Anomaly Detection: Why Your Data Team Is Just Not That Into It
Delivering reliable data products doesn’t have to be so painful.
Here’s why and how some of the best data teams are turning to DevOps and Site Reliability Engineering for inspiration when it comes to achieving a proactive, iterative model for data trust. Introducing: the Data Reliability lifecycle.
Imagine for a moment that you’re a car mechanic.
A sedan drives into your garage, engine sputtering.
“What’s wrong?” You ask, lifting your eyes from your desk.
The driver rolls down their window. “Something’s wrong with my car,” they respond.
Very descriptive, you think, wiping the sweat from your brow. Your sarcasm makes you chuckle.
“Something is wrong with my car.” They repeat, this time without the contraction.
After a few hours of poking around, you figure out that the car has a loose spark plug. Sure, their lack of information isn’t the end of the world, but imagine how much quicker this process could have been if they had been proactive and said:
“I have trouble getting my engine to start, my car won’t accelerate, and my battery keeps dying.” Remember, you’re a mechanic. 🙂
What does this have to do with data, you ask? Well, on the surface, not much. But we can learn a thing or two from our friendly mechanic when it comes to building more reliable data systems.
Data quality: the reactive approach
Nowadays, most data teams employ some measure of anomaly detection to solve for data quality. Anomaly detection is great for organizations that are looking to identify when the key pillars of data health (i.e., volume, freshness, schema, and distribution) are not meeting an organization’s expectations in production. Moreover, anomaly detection is extremely valuable to businesses when implemented end-to-end (such as across your data warehouse, lake, ETL, and BI tools), opposed to only living within one or two layers of your data platform.
Great, you know that your data broke. Now what?
As most data teams are learning, anomaly detection alone is not cutting it when it comes to building the trust, accountability, and transparency demanded by insight-driven organizations.
Recently, I was having (virtual) coffee with the VP of Analytics at a Fortune 500 software company who summarized this problem almost too perfectly.
“I want things that are tied to impact so I can take action on them,” he said. “Anomaly detection is necessary as a starting point, but we need to do a lot more work to understand the root cause and assess the impact. Knowing there’s a problem is great, but it’s really hard to understand what to do with it. Instead, we need to understand exactly what broke, who’s impacted by it, why and where it broke, and what the root cause might be.
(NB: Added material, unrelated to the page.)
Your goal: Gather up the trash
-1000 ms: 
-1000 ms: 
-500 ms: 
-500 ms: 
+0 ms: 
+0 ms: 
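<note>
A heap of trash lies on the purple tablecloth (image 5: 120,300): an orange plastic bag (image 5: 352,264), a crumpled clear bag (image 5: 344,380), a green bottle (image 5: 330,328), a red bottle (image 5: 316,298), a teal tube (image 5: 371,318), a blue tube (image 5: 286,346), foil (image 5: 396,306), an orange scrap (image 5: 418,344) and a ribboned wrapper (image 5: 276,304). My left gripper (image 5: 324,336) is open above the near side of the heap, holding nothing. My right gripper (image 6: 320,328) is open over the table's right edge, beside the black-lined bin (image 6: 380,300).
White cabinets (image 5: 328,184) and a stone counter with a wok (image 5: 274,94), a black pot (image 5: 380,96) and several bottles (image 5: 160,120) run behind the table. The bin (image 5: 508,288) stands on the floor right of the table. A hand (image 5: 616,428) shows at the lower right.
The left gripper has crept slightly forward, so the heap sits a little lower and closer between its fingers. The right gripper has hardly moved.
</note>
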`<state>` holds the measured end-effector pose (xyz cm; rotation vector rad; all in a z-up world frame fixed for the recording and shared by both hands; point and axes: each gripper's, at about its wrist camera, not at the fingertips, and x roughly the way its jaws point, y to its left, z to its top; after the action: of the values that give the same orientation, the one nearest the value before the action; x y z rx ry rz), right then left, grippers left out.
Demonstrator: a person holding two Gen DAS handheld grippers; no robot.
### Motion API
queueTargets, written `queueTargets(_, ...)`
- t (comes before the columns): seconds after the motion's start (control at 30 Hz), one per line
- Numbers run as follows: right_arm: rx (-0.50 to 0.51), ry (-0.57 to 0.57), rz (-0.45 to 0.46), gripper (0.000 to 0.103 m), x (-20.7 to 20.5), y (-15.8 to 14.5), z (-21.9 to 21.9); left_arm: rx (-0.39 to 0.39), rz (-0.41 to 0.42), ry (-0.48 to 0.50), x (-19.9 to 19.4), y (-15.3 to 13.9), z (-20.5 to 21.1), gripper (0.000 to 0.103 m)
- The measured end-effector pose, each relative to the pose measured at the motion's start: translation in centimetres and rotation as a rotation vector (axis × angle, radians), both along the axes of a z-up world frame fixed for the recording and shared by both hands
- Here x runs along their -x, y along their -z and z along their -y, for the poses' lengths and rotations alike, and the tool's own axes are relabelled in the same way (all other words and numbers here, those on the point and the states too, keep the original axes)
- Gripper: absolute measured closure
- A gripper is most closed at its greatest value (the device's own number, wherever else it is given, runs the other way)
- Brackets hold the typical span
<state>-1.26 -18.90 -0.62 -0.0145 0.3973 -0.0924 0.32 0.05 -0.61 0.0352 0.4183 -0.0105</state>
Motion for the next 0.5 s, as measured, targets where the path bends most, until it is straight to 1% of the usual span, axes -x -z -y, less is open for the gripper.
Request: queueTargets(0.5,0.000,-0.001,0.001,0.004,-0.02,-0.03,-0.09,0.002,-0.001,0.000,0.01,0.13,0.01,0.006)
Anomaly detection alone just isn’t that interesting to me.”
Clearly, we need a better way to understand and proactively improve the health of our data. Fortunately, modern data teams need to look no further than our DevOps and Site Reliability Engineering counterparts for inspiration in the DevOps lifecycle.
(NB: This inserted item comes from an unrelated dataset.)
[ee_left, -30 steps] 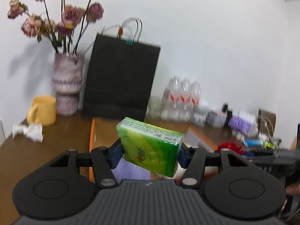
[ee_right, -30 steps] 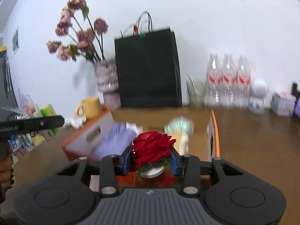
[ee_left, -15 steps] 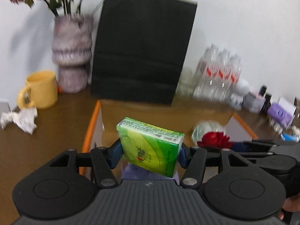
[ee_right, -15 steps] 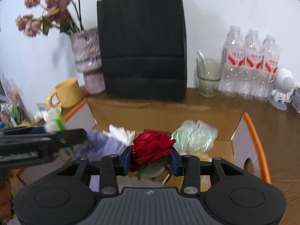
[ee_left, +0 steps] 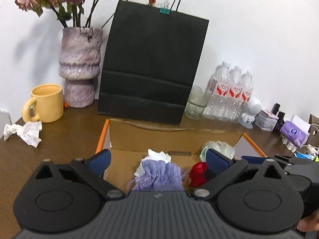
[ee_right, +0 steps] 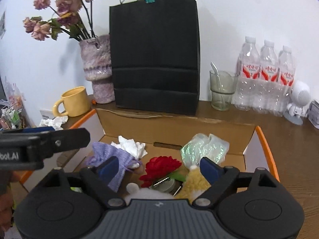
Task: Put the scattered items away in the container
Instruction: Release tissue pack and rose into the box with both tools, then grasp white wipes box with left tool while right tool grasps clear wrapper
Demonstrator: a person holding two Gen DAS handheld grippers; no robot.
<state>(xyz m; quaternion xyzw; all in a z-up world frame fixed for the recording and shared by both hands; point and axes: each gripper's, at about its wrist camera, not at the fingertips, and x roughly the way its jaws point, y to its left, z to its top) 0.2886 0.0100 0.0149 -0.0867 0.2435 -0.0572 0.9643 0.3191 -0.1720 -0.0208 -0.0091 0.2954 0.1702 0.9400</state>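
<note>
An open cardboard box with orange-edged flaps [ee_left: 175, 137] [ee_right: 175, 133] sits before me. My left gripper [ee_left: 157, 157] is open and empty above it. My right gripper [ee_right: 159, 166] is open and empty above it too. The red rose [ee_right: 161, 167] [ee_left: 198, 174] lies inside the box. Beside it lie a purple knit pouch [ee_left: 157, 176] [ee_right: 111, 155], a white crumpled tissue [ee_right: 131, 146], an iridescent clear packet [ee_right: 203, 149] [ee_left: 217, 149] and a yellow fuzzy item [ee_right: 196, 183]. The green tissue pack is out of sight.
A black paper bag [ee_left: 153, 69] stands behind the box, with a purple vase of dried flowers [ee_left: 79, 67] and yellow mug [ee_left: 46, 103] to its left. Crumpled paper [ee_left: 24, 131] lies on the table left. Water bottles [ee_right: 265, 75], a glass [ee_right: 222, 89] and small items stand right.
Both grippers have opened. The left let go of the green tissue pack, which is no longer visible. The right let go of the red rose, which now lies in the box.
</note>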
What is the DevOps lifecycle?
Developer Operations (DevOps) teams have become an integral component of most engineering organizations, breaking down silos between software and infrastructure teams. To facilitate quicker development of code and its underlying architecture, DevOps teams apply a feedback loop, called the DevOps lifecycle, that helps teams reliably deliver features aligned with business objectives at scale.
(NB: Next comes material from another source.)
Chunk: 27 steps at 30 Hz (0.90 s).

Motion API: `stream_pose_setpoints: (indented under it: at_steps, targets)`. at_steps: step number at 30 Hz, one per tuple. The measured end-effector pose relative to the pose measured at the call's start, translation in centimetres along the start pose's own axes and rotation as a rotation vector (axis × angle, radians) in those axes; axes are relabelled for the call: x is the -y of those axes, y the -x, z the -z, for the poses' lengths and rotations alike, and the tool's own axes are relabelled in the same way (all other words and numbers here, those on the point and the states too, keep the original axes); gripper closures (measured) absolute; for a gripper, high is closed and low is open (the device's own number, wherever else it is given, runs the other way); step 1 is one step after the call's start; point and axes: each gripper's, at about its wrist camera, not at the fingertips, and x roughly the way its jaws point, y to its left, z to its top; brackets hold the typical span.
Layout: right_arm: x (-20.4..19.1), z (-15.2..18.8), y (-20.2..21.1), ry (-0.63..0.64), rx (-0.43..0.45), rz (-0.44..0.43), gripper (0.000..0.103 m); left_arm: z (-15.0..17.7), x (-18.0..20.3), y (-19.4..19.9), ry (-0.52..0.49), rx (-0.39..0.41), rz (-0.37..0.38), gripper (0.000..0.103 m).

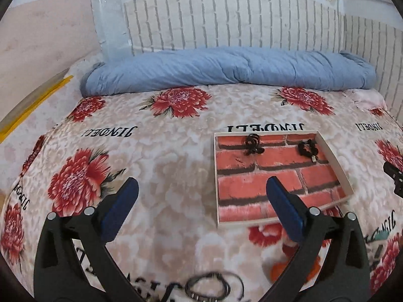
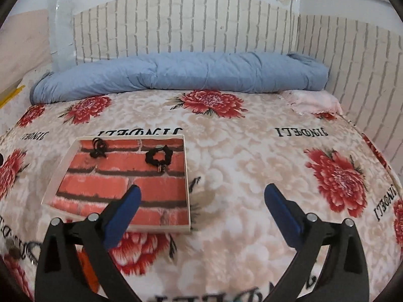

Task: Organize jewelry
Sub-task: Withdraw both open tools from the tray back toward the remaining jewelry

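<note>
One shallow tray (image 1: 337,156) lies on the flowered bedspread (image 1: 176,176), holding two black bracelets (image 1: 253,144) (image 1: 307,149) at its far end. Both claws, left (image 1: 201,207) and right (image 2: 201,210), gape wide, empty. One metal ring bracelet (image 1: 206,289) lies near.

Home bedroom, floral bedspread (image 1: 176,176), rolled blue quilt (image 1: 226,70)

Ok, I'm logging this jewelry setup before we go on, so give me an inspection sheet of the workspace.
Surface: floral bedspread on a bed.
Job's things: brick-print tray holding two black jewelry pieces, one far left, one far right; ring-shaped pieces on the spread at the near edge, blurred.
Clutter: orange item, partly hidden.
Grippers: left gripper and right gripper open, empty.
Cables: nothing seen.
Surroundings: rolled blue quilt, brick-pattern headboard.
</note>
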Motion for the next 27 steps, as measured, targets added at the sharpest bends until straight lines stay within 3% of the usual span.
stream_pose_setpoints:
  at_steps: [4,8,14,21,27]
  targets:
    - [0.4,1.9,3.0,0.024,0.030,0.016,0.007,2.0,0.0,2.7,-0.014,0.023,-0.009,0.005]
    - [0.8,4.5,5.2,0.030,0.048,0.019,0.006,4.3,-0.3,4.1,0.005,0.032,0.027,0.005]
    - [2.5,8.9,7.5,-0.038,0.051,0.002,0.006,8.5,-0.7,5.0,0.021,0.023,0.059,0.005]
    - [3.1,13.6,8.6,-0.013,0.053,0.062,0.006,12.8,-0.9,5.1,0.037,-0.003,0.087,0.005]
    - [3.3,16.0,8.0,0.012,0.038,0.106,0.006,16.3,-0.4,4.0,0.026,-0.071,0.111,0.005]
The DevOps lifecycle incorporates 8 distinctions, continuous stages, including:
- Planning: Partner with product and business teams to understand the goals and SLAs for your software.
- Development: Write the software.
- Integration: Integrate the software with your existing applications.
- Testing: Test your software.
- Release: Release your software into a test environment.
- Deployment: Deploy your software into production.
- Operate: Run the software, adjust as necessary.
- Monitor: Monitor and alert for issues in the software.
And the cycle repeats itself. While many of our data technologies and frameworks (i.e., data testing, data SLAs, distributed architectures, etc.) have adapted to meet the standards and best practices set by our software engineering counterparts, our tendency to handle data quality reactively has prevented us from driving change for the business in a meaningful and scalable way.
Introducing the Data Reliability lifecycle
Much in the same way that DevOps applies a continuous feedback loop to improving software, I think it’s time we leveraged the same blanket of diligence for data.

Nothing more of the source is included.